Histological examination revealed hydropic degeneration of keratinocytes and fibrin thrombi in the dermal and subcutaneous blood vessels, surrounded by extravasated erythrocytes and lymphocytes (figure 2). Thus, the diagnosis of embolia cutis medicamentosa was confirmed. Blood analysis showed elevated serum creatine kinase (2220 U/L, normal value: < 170 U/L). Ultrasound of soft parts within the necrotic skin area revealed superficial edema of the underlying musculus rectus abdominis, suggesting involvement of muscle tissue. The patient’s history had been negative for recent falls or intramuscular injections.

The patient received treatment with a nonsteroidal antiinflammatory agent (75 mg diclofenac i.v. twice daily) and low molecular weight heparin (40 mg enoxaparin-sodium s.c. daily) for one week. In addition, we administered bacitracine and neomycin powder twice a day in order to prevent secondary infection. Within ten days the level of serum creatine kinase returned to a normal value. The skin necrosis stopped extending within a few days and then became clearly demarcated. As a consequence, surgical intervention was not necessary. Treatment with glatiramer acetate was then continued and our patient has remained free from further side effects ever since.

Embolia cutis medicamentosa (Nicolau’s syndrome) was originally described in 1925 by Nicolau, occurring after intramuscular injection of bismuth salt for the treatment of syphilis. Basically the suspected pathogenetic mechanism is the accidental peri- or intravascular injection of a drug, which leads to vascular spasms and consecutive intravascular thrombosis.

Embolia cutis medicamentosa following administration of GA was first reported by Gaudez et al. [1]. A review of the literature reveals several case reports on this topic [2, 3] including reports of localized panniculitis secondary to subcutaneous GA injections [4, 5]. According to the literature, there is no evidence for any specific risk factor promoting these side effects. In this regard it is of particular interest that our patient showed damage of muscle tissue underneath the necrotic skin area.

An accidental intramuscular injection seems unlikely in our case for two reasons: first, the patient was obese (body mass index: 30.1) and exclusively used small needles for subcutaneous injections. Secondly, she was well trained in the administration of the regimen since she had been under treatment with GA for two years prior to the adverse event.

From an anatomical point of view the affected skin area is vascularized by an anastomosis of the superficial epigastric artery with branches of the inferior epigastric artery. Arterial blood supply herein is maintained via plexus formed by small perforating arterioles entering the upper skin layers from the underlying subcutis and muscles. Hence, a propagation of arterial thrombi into muscular tissue with consecutive partial ischemia of the rectus abdominis is a feasible hypothesis in our case.
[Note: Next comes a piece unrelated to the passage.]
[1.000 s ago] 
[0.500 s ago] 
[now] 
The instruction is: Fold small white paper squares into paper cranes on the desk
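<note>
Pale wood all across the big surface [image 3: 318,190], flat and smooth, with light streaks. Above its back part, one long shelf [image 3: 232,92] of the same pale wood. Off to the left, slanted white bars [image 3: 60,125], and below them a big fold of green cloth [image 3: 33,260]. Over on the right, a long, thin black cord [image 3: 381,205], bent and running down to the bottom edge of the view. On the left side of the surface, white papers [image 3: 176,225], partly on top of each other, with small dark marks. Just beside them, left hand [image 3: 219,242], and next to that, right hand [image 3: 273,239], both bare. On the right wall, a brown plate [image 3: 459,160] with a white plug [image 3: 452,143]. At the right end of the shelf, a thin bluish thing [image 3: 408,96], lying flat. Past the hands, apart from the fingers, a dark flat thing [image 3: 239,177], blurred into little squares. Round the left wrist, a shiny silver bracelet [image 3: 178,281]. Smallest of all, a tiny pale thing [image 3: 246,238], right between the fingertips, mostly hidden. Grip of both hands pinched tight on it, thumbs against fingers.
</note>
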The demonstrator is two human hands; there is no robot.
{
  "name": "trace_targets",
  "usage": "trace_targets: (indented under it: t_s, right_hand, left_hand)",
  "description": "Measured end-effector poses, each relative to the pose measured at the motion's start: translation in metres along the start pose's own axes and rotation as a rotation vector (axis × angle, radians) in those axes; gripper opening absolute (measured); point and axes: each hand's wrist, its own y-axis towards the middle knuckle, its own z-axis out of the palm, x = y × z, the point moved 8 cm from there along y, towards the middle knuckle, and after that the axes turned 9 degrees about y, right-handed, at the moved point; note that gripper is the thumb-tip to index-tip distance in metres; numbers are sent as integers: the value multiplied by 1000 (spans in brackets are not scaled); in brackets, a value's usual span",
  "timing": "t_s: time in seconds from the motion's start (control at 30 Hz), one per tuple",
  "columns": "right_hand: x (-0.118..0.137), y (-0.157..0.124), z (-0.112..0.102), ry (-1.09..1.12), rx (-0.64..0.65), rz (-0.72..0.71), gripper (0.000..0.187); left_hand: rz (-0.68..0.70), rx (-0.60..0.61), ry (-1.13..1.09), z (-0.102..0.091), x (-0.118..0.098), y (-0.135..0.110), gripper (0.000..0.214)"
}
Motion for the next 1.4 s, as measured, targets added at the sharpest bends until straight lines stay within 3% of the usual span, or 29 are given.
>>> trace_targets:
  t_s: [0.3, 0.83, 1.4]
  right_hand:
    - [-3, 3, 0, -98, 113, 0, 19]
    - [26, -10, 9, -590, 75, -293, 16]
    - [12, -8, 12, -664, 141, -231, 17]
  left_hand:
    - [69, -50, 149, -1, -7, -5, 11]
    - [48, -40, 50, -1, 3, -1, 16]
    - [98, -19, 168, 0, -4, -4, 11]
We recommend monitoring of serum levels of creatine kinase in extensive embolia cutis following subcutaneous injections of GA or any other drug in order to maintain renal function, if applicable.

Acknowledgements

References

2 Bosca I, Bosca M, Belenguer A, Evole M, Hernandez M, Casanova B, Coret F. Necrotising cutaneous lesions as a side effect of glatiramer acetate. J Neurol 2006; 253: 1370-1.

3 Harde V, Schwarz T. Embolia cutis medicamentosa nach subcutaner Injektion von Glatirameracetat. JDDG 2007; 5: 1122-3.

4 Soares Almeida LM, Requena L, Kutzner H, Angulo J, de Sa J, Pignatelli J. Localized panniculitis secondary to subcutaneous glatiramer acetate injections for the treatment of multiple sclerosis: A clinicopathologic and immuno-histochemical study. J Am Acad Dermatol 2006; 55: 968-74.

5 Ball NJ, Cowan BJ, Moore GR, Hashimoto SA. Lobular panniculitis at the site of glatiramer acetate injections for the treatment of relapsing-remitting multiple sclerosis. A report of two cases. J Cutan Pathol 2008; 35: 407-10.